Sitting in the car and looking at the big mansion..i can feel the anxiety growing in my chest, i can feel the waves of mixed emotions. I don't know how to act, i will meet him after a long time..i will meet him because I am just a liability to him...i will meet him Because someone wants to use me as a bait for him.

Sensing my discomfort Vincent holds my hands and give it a light press like telling me he will be there just behind me. I looked at him...his eyes those deep brown eyes...i felt the comfort he wants me to feel there..i can't look away now. Okay enough i am getting out of this car because then i'll do some sins that i won't be sorry for. Move alina...i slightly gave him a nod and opened the door...he suddenly gets out of the car and moving to side he hold the door open for me. And with a small thankyou nod i moved pass him and stands still just there.
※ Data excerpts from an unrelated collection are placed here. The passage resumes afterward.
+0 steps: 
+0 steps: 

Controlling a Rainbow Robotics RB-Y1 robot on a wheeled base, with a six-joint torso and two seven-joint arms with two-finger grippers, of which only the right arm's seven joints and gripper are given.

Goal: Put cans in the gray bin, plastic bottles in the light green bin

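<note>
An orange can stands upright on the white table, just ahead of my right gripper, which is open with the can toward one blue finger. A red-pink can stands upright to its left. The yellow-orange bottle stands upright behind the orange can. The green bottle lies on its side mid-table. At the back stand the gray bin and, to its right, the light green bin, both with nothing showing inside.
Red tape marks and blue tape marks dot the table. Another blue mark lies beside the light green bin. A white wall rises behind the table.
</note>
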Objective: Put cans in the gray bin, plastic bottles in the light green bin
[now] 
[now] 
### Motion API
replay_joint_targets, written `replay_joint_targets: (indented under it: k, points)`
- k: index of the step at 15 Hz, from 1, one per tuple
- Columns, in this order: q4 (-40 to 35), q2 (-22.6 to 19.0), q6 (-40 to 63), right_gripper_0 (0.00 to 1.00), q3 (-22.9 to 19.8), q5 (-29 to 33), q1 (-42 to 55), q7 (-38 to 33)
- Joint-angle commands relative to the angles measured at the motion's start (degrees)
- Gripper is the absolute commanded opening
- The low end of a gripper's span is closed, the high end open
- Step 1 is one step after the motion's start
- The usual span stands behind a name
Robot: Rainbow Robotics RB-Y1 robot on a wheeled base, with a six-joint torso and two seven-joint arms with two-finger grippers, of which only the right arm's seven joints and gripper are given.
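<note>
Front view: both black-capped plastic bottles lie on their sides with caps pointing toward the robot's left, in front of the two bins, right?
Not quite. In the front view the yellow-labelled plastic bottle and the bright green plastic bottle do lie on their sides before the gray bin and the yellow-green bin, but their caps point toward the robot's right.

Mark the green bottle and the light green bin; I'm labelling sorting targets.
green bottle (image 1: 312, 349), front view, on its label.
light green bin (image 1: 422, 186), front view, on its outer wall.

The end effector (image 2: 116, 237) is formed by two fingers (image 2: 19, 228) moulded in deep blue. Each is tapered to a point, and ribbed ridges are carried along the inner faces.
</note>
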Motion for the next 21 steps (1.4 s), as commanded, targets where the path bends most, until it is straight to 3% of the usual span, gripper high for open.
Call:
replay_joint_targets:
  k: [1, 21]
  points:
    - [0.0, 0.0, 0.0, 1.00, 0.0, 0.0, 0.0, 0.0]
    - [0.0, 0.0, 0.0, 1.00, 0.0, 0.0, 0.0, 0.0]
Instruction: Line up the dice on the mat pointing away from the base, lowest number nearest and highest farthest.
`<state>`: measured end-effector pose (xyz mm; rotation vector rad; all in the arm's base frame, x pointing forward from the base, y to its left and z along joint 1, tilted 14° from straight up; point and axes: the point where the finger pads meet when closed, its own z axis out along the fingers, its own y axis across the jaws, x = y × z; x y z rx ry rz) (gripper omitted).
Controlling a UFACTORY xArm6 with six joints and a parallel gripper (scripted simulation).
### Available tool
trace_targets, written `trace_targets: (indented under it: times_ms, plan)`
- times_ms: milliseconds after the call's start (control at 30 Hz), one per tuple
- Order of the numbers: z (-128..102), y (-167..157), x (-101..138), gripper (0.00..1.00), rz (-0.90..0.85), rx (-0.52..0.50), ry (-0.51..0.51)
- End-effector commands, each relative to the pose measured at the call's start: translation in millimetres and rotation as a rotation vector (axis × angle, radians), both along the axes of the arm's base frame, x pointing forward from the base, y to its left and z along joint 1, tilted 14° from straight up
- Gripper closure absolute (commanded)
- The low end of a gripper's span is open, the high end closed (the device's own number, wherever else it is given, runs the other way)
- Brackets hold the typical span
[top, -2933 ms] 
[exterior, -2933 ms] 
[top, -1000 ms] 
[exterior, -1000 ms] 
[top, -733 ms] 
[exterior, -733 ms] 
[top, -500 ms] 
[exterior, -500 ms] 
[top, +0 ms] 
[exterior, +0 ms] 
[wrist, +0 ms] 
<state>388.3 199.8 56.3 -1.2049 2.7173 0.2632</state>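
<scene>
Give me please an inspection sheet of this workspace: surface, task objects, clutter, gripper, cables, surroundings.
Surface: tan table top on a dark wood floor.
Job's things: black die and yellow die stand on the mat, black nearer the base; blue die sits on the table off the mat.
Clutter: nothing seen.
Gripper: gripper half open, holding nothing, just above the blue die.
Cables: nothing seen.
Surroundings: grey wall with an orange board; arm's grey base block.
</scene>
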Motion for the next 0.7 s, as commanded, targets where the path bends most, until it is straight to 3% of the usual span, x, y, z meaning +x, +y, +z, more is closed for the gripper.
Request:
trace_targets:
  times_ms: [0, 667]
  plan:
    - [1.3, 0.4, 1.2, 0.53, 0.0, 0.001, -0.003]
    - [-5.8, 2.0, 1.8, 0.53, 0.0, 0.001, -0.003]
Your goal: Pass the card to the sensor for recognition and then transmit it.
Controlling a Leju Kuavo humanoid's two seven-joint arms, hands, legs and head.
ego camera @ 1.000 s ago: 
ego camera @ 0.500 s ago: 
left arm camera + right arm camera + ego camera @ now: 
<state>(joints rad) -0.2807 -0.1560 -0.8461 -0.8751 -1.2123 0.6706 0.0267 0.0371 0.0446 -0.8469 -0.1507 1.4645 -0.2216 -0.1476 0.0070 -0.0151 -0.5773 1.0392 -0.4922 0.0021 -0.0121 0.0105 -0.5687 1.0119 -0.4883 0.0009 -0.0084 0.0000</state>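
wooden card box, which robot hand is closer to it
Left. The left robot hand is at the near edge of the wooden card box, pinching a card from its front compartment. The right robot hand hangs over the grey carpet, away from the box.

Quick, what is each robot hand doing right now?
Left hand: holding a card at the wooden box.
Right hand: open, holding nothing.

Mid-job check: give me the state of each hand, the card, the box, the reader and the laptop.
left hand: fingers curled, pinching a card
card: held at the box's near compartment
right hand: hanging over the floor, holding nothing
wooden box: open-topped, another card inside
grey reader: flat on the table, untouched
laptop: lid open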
Sensing his presence behind me i tried to move but it feels like i am frozen...i can't move.

"It will be fine" he said from behind me
I took a long breath and walked to the door, Vincent pushed the door open for me and we get in.

This mansion is huge and beautiful..no doubt my father is a wealthy man, although I never had doubts because he used to send expensive gifts on my birthday sometimes. Anyways Who doesn't want this much of money and lifestyle, i guess everyone.
Moving inside the mansion...i didn't saw anyone.

He lives alone, no chance...he must've married again.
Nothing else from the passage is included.